_Task to carry out_
Throughout the material below, tally the lines containing "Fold" and give the total with no accompanying text.

_Excerpted data_
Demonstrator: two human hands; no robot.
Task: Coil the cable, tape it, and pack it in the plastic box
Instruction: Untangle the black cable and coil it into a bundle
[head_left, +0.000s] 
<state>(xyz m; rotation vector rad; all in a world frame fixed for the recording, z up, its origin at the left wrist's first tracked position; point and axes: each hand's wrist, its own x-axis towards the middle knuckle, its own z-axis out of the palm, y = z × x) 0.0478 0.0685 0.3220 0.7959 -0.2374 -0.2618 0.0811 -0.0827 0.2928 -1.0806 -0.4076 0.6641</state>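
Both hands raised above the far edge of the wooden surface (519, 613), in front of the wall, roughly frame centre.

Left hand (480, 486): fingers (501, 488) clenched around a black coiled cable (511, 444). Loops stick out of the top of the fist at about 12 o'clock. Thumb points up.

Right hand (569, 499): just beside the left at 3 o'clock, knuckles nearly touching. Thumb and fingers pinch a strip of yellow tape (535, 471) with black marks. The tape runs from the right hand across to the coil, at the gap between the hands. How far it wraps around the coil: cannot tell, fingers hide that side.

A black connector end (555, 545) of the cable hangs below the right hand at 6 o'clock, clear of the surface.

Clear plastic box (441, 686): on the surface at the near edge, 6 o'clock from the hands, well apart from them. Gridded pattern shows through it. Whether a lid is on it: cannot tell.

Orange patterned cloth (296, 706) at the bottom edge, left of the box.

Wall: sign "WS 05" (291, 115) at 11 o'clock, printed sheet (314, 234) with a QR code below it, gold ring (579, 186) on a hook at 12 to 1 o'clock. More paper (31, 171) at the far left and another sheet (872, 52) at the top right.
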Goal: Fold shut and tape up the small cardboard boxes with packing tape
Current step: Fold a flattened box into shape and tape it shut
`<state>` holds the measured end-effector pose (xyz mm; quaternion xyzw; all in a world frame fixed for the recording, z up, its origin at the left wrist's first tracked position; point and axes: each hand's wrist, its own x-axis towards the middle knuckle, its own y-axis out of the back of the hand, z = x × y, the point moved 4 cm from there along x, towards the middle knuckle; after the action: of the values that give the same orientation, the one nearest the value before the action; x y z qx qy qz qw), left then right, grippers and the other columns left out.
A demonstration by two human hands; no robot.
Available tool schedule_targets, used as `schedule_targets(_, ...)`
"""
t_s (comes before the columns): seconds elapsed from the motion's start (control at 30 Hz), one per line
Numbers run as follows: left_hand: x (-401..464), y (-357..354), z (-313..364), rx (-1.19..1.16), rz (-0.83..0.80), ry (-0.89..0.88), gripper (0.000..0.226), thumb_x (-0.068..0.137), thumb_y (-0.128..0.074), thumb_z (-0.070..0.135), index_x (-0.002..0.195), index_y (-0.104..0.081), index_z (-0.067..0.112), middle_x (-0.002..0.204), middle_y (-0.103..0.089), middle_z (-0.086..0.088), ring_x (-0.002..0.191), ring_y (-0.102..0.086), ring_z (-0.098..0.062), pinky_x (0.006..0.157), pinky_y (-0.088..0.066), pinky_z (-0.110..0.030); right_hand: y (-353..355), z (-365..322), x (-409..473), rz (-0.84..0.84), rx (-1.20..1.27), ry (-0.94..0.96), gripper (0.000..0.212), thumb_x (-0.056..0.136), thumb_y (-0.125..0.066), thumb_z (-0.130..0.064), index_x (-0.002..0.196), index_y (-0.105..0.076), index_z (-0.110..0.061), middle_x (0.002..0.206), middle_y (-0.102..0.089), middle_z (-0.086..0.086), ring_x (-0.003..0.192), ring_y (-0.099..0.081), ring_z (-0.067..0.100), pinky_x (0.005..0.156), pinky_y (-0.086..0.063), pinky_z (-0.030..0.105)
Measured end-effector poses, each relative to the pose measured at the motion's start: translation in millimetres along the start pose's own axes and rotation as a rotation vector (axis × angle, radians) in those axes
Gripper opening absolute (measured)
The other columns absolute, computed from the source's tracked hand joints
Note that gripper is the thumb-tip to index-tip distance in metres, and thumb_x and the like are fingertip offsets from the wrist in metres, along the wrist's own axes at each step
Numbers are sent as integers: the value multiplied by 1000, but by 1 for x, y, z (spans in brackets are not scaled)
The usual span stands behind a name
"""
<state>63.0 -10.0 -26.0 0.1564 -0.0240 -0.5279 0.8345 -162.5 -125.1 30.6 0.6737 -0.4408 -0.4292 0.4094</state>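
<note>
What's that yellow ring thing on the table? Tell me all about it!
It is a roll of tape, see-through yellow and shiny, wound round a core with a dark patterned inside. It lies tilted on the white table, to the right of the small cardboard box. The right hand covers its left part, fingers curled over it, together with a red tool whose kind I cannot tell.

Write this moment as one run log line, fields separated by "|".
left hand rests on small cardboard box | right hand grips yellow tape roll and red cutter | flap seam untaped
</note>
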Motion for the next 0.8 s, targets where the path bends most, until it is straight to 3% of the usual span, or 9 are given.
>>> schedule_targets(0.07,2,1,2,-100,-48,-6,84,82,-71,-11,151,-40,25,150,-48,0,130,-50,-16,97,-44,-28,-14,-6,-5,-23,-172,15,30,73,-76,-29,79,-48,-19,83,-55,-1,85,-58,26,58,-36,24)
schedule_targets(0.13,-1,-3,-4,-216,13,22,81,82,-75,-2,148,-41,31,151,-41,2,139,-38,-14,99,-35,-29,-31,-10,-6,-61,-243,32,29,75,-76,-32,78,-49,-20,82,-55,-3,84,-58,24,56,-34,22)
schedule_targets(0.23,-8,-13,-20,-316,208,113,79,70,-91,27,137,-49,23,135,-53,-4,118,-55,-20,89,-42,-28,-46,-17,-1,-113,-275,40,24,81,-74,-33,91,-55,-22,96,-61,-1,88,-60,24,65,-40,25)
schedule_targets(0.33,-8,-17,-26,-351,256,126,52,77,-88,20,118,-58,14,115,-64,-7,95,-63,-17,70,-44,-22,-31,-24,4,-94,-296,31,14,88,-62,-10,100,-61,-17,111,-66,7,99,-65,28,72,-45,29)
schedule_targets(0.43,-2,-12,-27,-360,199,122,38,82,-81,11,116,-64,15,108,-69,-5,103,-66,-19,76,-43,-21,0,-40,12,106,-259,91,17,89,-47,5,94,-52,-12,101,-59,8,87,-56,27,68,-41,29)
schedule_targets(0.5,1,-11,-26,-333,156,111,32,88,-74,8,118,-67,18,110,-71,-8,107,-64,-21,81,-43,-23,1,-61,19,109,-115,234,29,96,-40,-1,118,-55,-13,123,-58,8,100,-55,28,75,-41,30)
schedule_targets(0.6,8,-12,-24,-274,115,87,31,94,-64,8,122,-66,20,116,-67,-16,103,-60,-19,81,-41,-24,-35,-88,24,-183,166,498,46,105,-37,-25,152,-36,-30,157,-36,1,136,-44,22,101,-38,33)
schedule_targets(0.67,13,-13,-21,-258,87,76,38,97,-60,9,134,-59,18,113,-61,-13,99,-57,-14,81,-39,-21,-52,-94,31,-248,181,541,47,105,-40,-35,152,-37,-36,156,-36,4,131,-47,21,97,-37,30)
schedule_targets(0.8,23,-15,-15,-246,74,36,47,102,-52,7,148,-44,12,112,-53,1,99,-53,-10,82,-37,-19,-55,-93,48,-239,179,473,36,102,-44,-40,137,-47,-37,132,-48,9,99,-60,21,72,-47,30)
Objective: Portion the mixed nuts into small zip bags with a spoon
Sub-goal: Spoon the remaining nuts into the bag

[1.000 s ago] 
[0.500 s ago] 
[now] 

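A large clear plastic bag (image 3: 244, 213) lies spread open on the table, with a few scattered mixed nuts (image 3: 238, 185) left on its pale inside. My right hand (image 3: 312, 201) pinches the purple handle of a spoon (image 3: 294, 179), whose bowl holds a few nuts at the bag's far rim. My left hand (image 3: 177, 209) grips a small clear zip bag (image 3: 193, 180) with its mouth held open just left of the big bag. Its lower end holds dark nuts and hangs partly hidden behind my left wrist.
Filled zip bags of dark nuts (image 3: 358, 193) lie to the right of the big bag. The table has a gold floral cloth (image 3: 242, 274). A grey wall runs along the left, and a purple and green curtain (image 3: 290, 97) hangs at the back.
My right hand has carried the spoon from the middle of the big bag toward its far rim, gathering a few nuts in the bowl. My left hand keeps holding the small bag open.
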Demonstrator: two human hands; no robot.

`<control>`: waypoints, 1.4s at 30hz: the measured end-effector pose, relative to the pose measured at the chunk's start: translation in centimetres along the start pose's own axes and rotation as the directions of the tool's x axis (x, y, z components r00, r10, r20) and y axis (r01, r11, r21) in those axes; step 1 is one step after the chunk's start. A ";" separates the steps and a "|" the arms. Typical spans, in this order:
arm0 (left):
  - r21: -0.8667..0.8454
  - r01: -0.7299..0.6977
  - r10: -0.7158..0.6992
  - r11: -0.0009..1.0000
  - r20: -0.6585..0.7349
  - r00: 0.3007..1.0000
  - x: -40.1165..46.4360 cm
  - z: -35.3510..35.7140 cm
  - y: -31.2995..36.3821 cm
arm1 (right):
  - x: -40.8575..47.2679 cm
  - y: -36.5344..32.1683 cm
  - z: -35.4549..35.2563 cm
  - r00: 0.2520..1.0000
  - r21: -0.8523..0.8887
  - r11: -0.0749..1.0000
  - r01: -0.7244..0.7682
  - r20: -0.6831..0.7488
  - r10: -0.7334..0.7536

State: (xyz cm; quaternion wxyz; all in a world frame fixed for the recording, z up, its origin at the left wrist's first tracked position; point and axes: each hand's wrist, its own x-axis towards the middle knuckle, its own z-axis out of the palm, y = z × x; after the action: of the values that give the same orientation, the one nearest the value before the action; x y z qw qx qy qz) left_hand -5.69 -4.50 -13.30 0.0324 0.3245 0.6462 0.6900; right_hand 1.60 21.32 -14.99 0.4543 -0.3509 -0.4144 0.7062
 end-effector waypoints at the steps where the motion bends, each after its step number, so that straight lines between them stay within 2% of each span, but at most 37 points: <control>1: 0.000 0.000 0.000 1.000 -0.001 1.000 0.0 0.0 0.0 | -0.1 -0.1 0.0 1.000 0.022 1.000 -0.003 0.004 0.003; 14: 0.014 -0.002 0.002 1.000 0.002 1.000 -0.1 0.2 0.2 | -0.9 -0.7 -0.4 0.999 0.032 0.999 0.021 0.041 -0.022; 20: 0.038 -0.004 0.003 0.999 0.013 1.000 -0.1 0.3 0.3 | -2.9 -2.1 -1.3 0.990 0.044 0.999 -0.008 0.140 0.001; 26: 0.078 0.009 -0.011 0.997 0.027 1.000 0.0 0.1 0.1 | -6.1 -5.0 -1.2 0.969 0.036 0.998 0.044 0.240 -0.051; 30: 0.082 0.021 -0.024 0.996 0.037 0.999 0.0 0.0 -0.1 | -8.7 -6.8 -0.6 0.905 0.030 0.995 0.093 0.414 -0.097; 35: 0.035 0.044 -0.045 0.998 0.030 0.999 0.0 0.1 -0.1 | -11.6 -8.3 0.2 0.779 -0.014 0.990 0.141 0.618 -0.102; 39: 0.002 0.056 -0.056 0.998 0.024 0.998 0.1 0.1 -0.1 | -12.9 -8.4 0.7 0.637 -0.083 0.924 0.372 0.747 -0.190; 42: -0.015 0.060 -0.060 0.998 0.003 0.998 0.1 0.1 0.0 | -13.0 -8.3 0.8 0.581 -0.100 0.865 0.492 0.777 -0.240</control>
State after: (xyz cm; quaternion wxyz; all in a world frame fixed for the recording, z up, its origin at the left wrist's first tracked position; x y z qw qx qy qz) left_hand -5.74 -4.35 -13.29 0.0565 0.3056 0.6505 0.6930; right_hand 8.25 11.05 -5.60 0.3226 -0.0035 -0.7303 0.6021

_Written reply_
2